Bullaun stone, Curralanty, Co. Offaly
Co. Offaly |
Holy Sites & Wells
A large conglomerate boulder sitting in a tillage field in County Offaly holds two deliberate hollows, ground into its surface at some point in the distant past.
This is a bullaun stone, a type of ancient rock monument found across Ireland in which one or more basin-shaped depressions, called bullauns, have been carved or worn into a fixed boulder. Their precise purpose remains debated; they are associated variously with early Christian activity, folk ritual, and the grinding of grain or pigments, though most cannot be pinned to a single function with any confidence. The Curralanty example sits on rising ground, an earthfast boulder measuring roughly 1.5 metres by 1.5 metres and only about 0.4 metres high, broad and low in the landscape.
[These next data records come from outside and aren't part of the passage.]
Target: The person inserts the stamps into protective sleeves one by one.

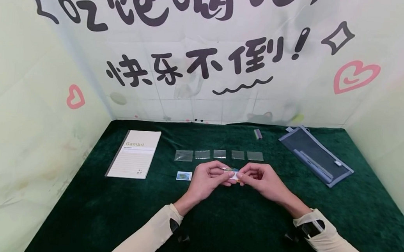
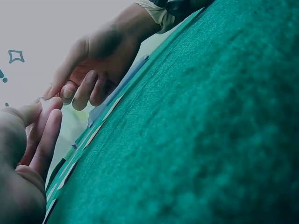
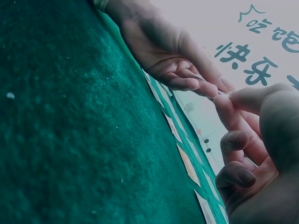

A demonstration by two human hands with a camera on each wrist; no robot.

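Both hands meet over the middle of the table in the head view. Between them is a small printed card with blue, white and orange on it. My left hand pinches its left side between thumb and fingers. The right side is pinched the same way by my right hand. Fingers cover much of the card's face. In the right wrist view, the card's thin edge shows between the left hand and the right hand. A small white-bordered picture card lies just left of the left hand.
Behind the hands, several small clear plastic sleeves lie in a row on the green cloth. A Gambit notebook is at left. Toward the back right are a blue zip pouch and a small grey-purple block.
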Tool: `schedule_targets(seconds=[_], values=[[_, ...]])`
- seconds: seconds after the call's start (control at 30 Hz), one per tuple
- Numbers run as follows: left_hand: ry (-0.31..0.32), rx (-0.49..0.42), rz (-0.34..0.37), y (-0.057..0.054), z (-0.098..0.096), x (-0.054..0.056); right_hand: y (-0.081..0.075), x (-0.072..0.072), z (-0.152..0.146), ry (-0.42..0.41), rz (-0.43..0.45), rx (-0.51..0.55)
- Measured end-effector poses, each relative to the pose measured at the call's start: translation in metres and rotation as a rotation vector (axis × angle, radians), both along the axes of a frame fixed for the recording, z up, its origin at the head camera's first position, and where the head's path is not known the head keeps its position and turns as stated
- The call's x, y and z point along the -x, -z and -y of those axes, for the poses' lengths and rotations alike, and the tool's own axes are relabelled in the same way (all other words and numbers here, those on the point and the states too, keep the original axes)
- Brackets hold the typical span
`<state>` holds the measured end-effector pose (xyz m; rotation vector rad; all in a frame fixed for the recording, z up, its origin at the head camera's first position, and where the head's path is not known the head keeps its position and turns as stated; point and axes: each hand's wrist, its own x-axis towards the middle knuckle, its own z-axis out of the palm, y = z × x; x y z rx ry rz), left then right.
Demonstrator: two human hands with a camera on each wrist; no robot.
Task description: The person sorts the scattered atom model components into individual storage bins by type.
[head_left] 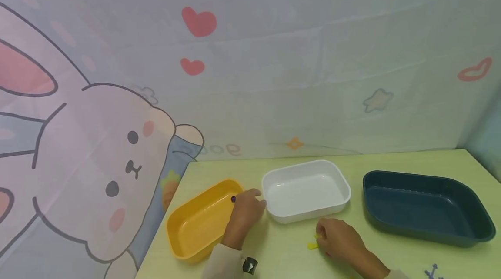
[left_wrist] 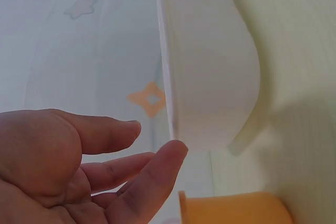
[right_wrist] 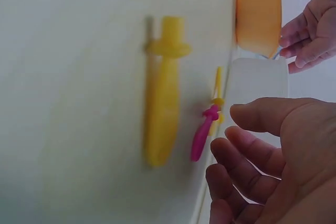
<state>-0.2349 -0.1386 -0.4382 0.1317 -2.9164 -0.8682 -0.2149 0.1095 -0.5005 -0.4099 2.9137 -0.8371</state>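
Observation:
My left hand (head_left: pixel 245 207) is over the gap between the yellow tray (head_left: pixel 188 256) and the white tray (head_left: pixel 279 218). Its fingers are loosely bent and hold nothing, with a fingertip right at the white rim in the left wrist view. A small dark purple thing (head_left: pixel 233 199) shows beside that hand, over the yellow tray. In front of the white tray, my right hand (right_wrist: pixel 278 156) has half-bent fingers around nothing. Close to it lie a yellow sword-shaped plastic piece (right_wrist: pixel 165 98), a magenta one (right_wrist: pixel 202 132) and another yellow piece (right_wrist: pixel 218 82), partly overlapped by the magenta one.
A dark blue tray (head_left: pixel 426 237) stands at the right of the light green table (head_left: pixel 282 257). Near the front edge lies a small purple piece (head_left: pixel 432 271) with crossed arms. Behind the table hangs a cloth (head_left: pixel 274 96) printed with a rabbit and hearts.

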Motion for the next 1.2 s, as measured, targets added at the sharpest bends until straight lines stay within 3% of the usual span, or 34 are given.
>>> schedule_targets(seconds=[0.3,0.63,0.9,1.2], values=[[-0.027,-0.018,0.034,0.010,-0.007,0.007,0.008,0.000,-0.008,-0.001,0.013,-0.048],[-0.068,-0.028,0.031,0.010,-0.013,0.010,0.008,0.002,-0.009,-0.015,0.016,-0.089],[-0.101,-0.063,0.090,0.010,-0.016,0.011,0.007,-0.001,-0.004,-0.030,-0.041,-0.086],[-0.137,-0.075,0.121,0.008,-0.019,0.012,0.009,-0.001,-0.001,-0.022,-0.015,-0.071]])
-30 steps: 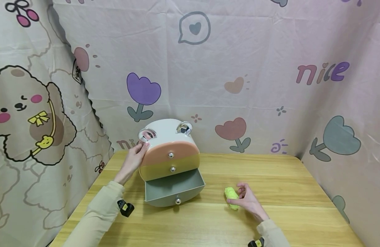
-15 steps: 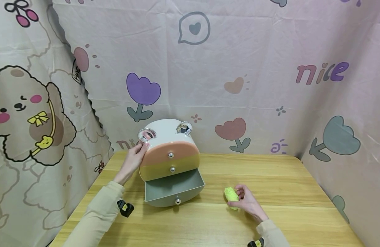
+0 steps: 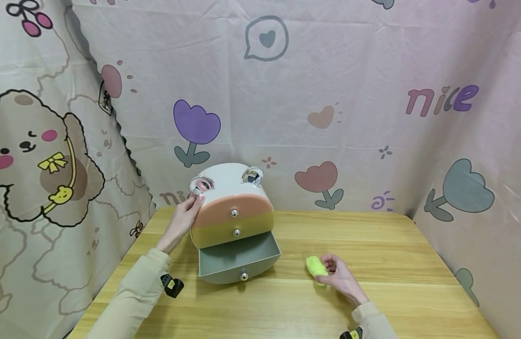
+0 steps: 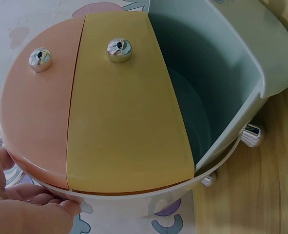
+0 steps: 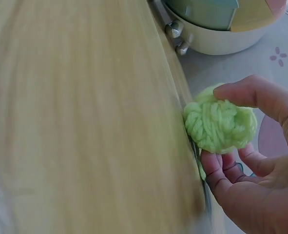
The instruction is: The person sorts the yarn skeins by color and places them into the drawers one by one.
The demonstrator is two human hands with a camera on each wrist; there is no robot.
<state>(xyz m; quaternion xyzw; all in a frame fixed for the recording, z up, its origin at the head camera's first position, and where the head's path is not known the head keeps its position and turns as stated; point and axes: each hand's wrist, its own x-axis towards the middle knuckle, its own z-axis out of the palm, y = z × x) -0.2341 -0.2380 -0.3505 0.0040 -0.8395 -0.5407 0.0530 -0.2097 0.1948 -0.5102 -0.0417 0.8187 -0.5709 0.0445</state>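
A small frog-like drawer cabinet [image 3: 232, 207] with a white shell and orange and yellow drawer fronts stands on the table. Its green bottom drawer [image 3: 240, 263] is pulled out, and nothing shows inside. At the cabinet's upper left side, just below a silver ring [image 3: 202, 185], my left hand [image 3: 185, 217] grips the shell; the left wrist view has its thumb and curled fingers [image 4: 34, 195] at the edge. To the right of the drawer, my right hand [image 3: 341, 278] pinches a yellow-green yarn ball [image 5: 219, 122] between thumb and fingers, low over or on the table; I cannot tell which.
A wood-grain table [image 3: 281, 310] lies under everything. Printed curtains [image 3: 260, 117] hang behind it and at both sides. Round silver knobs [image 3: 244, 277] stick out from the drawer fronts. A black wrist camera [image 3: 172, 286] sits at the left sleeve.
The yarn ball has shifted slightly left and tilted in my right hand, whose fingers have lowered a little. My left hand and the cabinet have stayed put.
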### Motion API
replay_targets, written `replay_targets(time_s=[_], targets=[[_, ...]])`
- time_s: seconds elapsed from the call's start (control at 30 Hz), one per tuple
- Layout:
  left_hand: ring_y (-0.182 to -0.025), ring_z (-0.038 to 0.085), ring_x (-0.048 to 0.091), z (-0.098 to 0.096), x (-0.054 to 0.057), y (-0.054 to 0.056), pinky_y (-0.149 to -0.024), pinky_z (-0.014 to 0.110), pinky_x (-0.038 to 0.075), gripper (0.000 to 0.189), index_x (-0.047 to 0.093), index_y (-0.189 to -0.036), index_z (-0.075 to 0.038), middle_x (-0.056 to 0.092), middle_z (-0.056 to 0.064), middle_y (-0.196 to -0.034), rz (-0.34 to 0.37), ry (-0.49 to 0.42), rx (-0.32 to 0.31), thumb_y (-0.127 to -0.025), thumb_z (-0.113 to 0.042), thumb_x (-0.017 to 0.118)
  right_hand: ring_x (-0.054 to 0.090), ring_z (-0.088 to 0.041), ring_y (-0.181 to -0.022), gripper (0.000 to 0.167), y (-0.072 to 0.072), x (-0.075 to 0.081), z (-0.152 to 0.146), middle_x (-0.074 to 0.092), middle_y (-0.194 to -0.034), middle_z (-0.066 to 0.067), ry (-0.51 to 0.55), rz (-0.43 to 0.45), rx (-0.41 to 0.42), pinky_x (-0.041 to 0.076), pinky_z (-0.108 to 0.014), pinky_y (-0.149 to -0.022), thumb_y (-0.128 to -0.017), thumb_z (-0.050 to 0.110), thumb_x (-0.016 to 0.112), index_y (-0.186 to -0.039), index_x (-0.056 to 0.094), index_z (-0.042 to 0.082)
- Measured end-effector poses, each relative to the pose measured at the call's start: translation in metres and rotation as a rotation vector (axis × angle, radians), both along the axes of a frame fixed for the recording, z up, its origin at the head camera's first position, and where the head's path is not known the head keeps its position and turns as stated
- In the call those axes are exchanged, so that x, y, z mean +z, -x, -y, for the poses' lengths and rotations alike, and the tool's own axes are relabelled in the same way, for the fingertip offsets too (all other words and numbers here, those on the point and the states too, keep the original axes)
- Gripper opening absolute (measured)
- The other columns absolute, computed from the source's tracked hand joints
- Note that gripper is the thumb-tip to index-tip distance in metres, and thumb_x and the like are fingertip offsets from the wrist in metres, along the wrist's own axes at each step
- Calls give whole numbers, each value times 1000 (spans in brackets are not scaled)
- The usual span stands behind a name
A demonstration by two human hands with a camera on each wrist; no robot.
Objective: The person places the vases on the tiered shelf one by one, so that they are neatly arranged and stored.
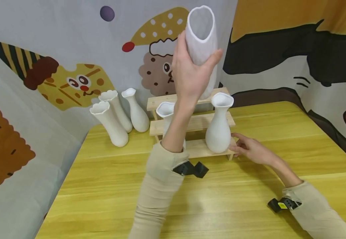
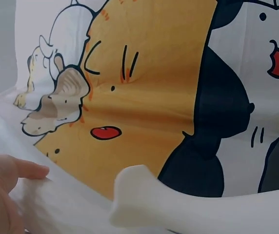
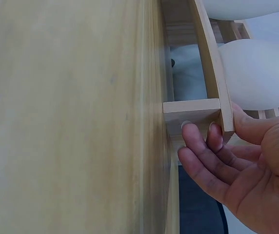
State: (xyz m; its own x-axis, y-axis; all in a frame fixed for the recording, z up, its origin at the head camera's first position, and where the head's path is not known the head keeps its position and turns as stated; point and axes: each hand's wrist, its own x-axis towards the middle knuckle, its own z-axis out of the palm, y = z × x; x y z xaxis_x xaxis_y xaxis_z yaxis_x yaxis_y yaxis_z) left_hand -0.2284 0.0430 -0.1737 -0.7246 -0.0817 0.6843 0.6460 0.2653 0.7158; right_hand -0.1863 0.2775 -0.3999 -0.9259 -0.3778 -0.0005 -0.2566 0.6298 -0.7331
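Note:
My left hand [image 1: 192, 74] grips a tall white vase [image 1: 202, 53] with a wavy rim, fingers and thumb round its sides. Its base is at the top step of a three-step wooden stand [image 1: 196, 123]; whether it touches cannot be told. My right hand [image 1: 254, 151] holds the right end of the lowest step, thumb above and fingers below in the right wrist view. Close by that hand, a round-bellied white vase [image 1: 218, 134] stands upright on the lowest step. Another white vase [image 1: 165, 111] on the stand is partly hidden behind my left forearm.
Three white vases, a front one [image 1: 113, 129], a rear one [image 1: 122, 114] and a narrow-necked one [image 1: 139, 116], stand left of the stand on the wooden table [image 1: 107, 192]. A printed cartoon cloth [image 1: 71, 39] hangs behind the table.

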Motion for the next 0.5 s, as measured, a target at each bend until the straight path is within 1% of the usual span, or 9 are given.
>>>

The boulder carries two features on its upper surface. The main bullaun is centrally placed, circular, and reasonably deep, measuring 0.38 metres across and 0.2 metres down. On the north-eastern side of the stone there is a second, much shallower depression, only 0.03 metres deep and 0.2 metres in diameter, barely more than a faint dish in the rock. Whether this second hollow was intentionally made or is simply the result of natural weathering in the conglomerate is not recorded. What gives the site additional interest is its proximity to a moated site located roughly 200 metres to the west. Moated sites are a particular feature of medieval Ireland, typically consisting of a raised platform or enclosure surrounded by a water-filled or wet ditch, and they are generally associated with Anglo-Norman settlement from the thirteenth and fourteenth centuries. The pairing of a bullaun stone with a nearby medieval enclosure is not unusual in the Irish landscape, though it rarely comes with a tidy explanation of how or whether the two were connected in use.